Could you filter the records below and keep only the lines with the word "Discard"?

== Segment start ==

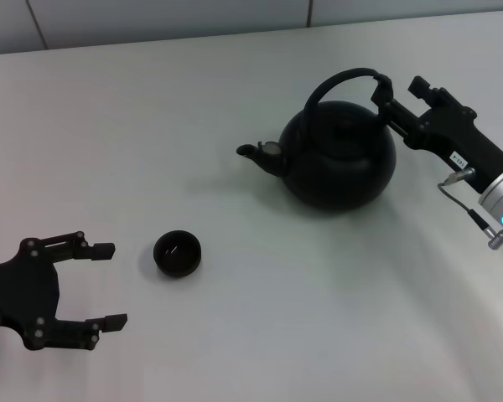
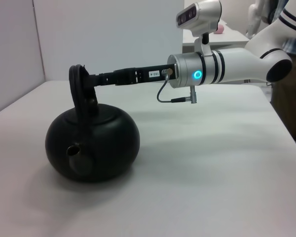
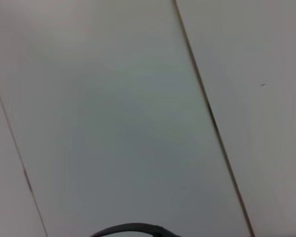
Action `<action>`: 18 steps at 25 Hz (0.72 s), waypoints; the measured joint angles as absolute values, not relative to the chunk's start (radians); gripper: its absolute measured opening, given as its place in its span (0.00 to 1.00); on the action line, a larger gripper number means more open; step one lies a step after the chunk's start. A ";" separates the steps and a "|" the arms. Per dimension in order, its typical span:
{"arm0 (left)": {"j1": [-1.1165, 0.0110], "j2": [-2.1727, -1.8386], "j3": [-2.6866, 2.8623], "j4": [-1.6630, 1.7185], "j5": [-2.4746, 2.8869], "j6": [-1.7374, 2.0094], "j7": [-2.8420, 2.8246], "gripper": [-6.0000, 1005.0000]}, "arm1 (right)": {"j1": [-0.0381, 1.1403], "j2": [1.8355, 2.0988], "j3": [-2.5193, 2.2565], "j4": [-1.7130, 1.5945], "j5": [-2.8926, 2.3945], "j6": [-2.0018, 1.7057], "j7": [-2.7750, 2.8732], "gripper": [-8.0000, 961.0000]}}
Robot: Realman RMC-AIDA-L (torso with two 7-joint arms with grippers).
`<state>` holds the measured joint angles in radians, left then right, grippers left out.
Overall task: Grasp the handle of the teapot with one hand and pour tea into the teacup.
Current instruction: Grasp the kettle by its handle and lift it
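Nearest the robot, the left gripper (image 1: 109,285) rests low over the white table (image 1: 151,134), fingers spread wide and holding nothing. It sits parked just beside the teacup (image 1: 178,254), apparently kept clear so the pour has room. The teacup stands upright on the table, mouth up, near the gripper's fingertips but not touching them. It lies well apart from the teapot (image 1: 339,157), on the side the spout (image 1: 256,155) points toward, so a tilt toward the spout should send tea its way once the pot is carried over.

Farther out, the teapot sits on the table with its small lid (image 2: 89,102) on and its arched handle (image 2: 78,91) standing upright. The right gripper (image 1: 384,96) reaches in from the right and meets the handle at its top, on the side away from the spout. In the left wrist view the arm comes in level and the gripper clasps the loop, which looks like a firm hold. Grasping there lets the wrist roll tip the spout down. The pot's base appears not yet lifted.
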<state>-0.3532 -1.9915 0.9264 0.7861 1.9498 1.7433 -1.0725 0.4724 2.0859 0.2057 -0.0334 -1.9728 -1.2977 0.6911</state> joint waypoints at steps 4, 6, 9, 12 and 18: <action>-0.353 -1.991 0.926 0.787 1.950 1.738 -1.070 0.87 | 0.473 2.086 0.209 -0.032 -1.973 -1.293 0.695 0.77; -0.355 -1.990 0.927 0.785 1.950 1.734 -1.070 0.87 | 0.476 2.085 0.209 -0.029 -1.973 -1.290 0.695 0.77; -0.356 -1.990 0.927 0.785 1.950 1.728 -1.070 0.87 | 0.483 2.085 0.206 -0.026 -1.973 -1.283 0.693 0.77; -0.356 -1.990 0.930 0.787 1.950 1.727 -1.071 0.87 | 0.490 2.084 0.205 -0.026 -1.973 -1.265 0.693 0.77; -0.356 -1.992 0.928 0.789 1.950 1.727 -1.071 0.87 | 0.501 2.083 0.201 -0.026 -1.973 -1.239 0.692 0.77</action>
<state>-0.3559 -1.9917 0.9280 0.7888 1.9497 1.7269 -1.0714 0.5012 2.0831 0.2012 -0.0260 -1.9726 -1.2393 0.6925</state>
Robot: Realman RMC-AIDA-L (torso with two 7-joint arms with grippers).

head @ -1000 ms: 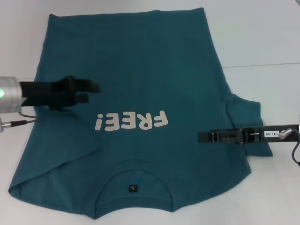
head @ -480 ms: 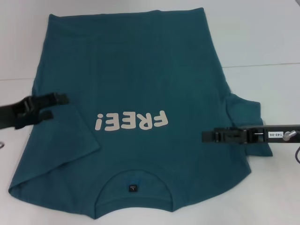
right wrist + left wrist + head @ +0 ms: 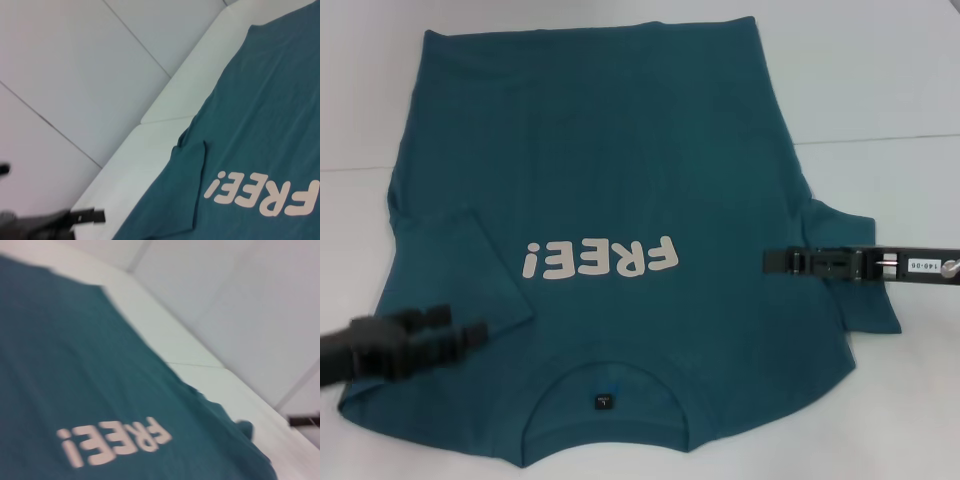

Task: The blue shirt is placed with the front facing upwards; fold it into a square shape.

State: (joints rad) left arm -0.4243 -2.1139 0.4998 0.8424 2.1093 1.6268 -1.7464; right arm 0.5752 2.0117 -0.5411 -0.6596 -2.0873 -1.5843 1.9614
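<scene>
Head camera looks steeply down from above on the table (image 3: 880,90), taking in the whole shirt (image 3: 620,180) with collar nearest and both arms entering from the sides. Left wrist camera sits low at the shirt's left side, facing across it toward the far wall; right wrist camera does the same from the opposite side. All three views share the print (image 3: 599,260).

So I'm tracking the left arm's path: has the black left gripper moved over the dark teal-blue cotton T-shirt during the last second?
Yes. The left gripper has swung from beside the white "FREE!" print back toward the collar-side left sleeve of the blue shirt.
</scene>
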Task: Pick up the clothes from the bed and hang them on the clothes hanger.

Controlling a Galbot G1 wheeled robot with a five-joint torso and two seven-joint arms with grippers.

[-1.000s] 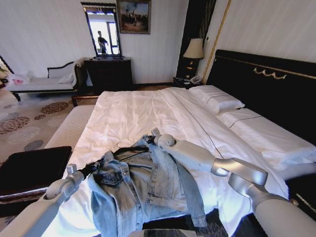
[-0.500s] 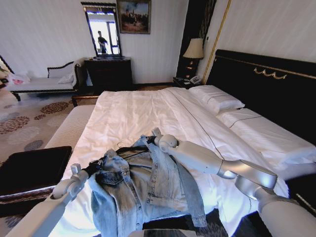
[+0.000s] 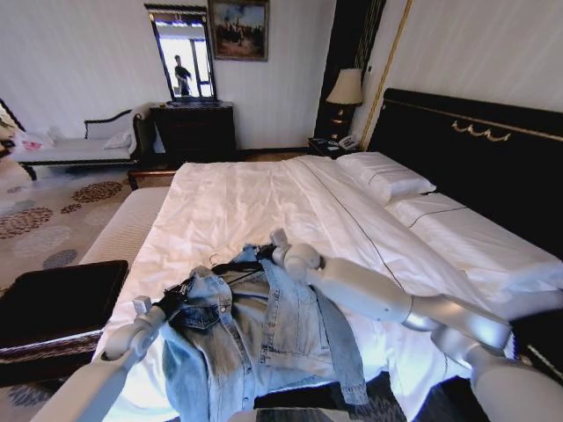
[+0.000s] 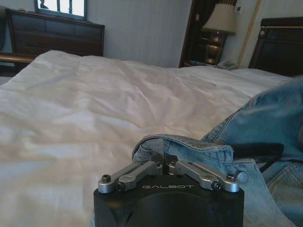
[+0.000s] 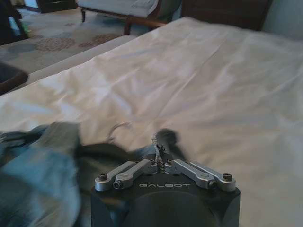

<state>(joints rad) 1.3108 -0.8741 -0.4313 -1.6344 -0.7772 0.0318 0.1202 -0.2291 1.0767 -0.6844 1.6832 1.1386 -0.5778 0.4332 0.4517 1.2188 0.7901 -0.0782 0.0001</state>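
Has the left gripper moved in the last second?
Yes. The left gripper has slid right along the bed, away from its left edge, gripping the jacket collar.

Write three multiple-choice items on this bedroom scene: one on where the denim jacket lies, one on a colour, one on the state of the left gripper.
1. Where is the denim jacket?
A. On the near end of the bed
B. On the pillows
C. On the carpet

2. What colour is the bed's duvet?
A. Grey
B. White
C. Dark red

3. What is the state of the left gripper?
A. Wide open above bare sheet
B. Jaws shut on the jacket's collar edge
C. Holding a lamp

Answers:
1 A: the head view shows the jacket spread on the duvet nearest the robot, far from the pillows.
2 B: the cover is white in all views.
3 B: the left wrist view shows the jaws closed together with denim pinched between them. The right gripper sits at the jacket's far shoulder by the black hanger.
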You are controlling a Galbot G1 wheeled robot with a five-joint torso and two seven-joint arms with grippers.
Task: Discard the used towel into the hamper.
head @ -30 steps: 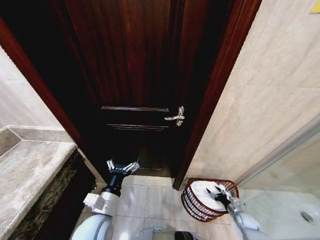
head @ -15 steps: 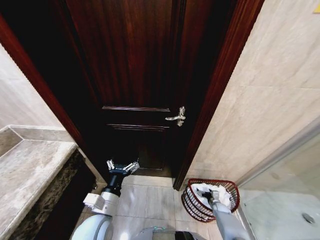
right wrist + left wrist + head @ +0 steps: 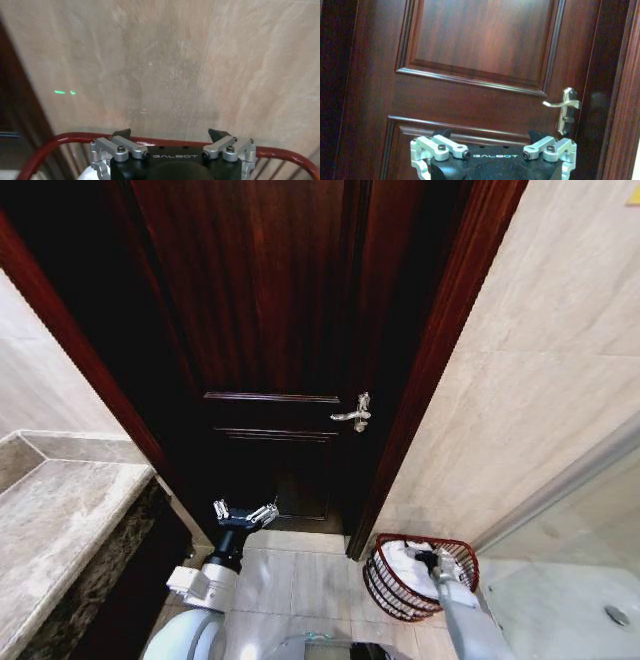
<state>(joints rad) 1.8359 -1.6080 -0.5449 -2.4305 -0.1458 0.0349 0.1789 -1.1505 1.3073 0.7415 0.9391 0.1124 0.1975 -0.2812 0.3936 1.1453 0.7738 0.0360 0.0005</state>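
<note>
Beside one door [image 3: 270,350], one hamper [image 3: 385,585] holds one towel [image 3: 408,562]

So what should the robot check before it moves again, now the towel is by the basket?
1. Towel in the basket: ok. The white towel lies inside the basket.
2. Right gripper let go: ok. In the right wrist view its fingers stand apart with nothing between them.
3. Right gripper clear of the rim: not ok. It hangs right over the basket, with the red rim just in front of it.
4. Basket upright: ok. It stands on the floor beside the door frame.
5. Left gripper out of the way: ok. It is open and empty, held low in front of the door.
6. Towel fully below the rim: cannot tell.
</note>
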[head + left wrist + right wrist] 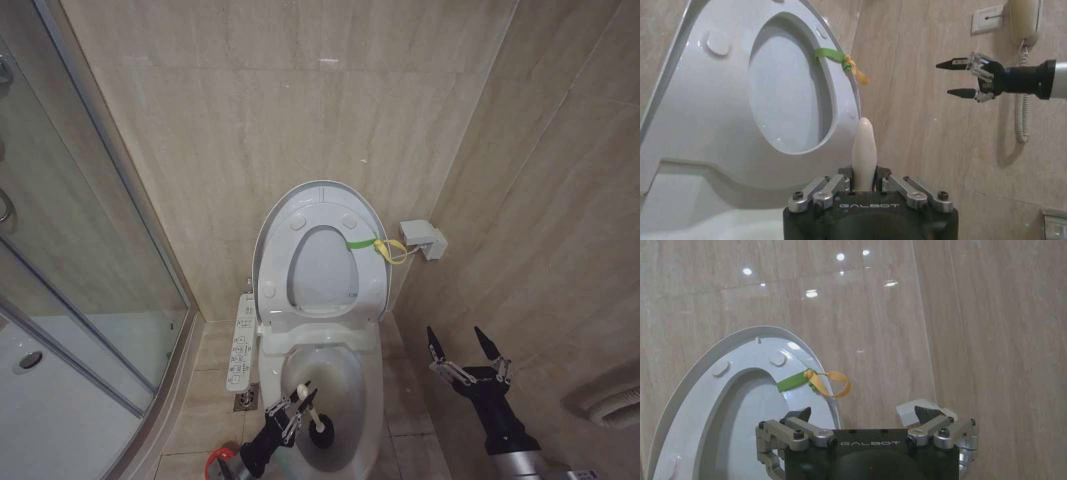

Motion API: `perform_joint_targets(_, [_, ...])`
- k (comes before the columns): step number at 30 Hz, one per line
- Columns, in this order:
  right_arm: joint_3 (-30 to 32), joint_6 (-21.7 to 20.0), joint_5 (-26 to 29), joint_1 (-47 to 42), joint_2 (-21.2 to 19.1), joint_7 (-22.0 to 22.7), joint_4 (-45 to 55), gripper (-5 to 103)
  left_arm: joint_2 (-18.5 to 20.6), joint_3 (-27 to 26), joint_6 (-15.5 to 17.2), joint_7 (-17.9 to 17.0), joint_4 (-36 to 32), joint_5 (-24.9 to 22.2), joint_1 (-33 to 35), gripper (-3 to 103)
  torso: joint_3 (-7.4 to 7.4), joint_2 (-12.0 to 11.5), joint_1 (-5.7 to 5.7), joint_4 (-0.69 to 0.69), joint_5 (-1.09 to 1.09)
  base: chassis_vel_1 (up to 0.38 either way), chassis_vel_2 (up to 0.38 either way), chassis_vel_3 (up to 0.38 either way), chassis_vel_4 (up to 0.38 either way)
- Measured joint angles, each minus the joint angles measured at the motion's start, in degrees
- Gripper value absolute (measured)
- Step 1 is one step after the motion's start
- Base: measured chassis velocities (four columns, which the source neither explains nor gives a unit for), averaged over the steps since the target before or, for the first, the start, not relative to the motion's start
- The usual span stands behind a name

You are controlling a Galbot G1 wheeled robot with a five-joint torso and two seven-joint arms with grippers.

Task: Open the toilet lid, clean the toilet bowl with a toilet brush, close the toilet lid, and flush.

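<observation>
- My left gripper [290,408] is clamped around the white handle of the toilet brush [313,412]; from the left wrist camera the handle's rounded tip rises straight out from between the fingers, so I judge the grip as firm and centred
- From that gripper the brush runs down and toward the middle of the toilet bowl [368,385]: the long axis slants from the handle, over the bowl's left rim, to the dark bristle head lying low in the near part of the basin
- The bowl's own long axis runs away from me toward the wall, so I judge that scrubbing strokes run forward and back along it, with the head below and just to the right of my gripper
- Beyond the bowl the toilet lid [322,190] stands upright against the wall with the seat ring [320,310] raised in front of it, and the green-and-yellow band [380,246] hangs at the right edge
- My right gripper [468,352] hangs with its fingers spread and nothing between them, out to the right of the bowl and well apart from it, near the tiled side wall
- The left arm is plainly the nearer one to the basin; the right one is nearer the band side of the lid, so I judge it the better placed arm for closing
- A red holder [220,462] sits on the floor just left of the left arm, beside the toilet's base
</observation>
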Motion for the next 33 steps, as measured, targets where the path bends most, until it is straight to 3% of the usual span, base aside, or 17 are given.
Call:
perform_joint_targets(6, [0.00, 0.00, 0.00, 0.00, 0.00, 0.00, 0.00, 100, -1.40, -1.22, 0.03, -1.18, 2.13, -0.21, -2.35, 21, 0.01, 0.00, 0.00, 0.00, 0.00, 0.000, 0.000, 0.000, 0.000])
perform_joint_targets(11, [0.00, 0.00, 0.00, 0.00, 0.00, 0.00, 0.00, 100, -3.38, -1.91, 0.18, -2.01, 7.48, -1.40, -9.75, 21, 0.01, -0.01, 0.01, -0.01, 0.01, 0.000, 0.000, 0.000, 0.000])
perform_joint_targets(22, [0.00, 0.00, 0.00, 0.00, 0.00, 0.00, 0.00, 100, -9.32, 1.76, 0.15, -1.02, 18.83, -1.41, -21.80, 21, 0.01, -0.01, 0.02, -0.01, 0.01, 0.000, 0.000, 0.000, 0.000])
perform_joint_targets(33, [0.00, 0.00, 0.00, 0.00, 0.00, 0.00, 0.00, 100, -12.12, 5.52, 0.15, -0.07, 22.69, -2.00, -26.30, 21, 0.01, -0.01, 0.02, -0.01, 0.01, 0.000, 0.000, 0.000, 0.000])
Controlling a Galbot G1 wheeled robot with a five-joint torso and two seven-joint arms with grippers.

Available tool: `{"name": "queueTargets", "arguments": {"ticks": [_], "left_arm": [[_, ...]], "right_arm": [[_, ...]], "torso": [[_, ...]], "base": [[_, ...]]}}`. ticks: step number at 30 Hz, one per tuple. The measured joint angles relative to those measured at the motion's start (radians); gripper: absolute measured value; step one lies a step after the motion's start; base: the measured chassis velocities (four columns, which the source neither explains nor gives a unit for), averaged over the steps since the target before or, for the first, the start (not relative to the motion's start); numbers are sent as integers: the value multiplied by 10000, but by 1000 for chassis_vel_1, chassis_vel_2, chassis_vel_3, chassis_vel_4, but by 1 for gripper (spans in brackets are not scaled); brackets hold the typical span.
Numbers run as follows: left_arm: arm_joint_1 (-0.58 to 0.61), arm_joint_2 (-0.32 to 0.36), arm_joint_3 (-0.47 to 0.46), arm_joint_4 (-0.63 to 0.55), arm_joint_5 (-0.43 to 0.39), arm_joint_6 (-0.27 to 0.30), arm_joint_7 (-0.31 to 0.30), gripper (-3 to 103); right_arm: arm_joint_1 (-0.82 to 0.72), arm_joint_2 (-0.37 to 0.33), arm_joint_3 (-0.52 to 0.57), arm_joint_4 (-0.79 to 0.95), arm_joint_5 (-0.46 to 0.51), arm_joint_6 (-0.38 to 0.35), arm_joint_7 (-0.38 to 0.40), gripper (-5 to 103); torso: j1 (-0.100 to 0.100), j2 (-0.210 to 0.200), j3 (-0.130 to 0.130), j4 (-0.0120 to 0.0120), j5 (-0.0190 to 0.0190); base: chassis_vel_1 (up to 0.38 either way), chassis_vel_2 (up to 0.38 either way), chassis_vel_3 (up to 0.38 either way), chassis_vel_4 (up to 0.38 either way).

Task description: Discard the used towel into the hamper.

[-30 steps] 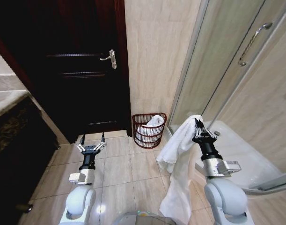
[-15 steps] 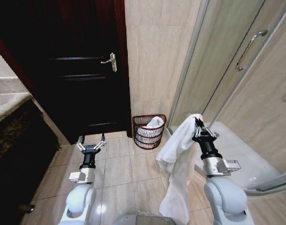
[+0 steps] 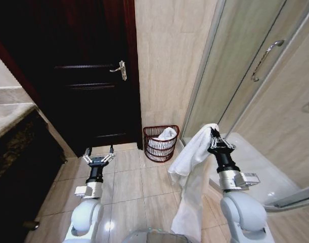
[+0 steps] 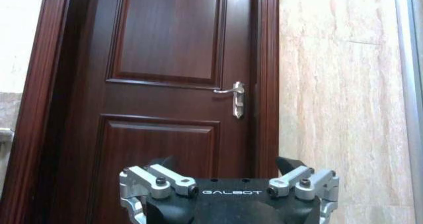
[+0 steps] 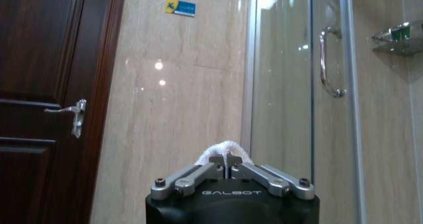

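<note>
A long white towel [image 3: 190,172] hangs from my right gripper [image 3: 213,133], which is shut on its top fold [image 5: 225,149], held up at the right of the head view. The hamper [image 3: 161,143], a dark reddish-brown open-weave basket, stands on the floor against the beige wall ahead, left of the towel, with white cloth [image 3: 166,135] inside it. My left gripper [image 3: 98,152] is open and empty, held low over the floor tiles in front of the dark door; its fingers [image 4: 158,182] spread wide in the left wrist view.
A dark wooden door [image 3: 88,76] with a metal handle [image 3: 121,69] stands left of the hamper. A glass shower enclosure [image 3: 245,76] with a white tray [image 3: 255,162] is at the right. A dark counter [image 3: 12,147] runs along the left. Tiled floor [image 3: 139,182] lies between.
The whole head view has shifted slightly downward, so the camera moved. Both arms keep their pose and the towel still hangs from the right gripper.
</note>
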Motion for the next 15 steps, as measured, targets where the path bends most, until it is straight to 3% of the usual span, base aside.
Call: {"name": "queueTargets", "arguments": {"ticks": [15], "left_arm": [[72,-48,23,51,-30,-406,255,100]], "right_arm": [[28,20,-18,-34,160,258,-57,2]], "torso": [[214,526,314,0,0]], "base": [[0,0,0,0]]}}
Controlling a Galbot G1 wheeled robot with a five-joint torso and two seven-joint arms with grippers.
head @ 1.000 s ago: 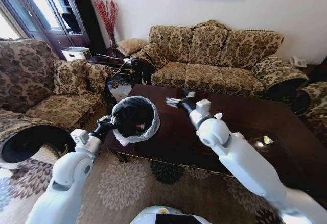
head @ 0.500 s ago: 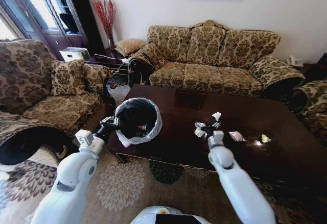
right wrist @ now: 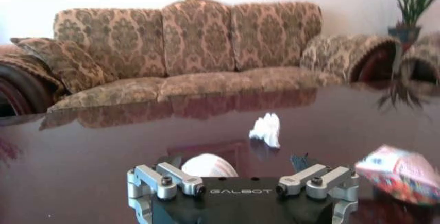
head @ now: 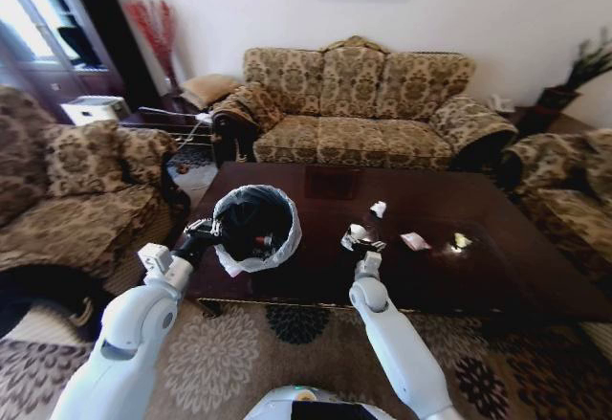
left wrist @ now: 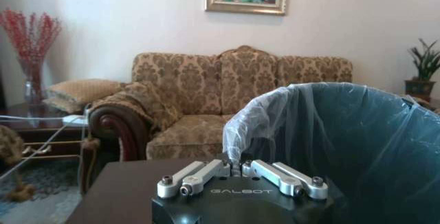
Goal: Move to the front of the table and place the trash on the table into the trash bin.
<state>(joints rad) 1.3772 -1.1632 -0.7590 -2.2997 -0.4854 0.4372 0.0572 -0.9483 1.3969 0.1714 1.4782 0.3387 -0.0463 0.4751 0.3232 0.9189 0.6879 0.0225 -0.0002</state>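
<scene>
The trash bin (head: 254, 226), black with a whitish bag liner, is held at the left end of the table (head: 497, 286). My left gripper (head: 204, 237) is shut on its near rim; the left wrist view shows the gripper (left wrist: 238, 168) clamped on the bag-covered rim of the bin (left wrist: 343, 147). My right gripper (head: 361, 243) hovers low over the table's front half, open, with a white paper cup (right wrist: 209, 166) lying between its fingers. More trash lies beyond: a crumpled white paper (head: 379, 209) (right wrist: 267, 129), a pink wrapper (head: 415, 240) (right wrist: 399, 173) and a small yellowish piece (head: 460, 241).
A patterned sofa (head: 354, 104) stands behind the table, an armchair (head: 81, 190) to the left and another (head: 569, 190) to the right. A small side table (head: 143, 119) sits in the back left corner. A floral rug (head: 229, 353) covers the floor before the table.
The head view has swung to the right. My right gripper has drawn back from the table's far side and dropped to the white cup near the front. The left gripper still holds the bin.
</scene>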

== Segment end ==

▶ **Result**:
Task: Discard the used towel into the hamper.
Task description: Discard the used towel into the hamper.

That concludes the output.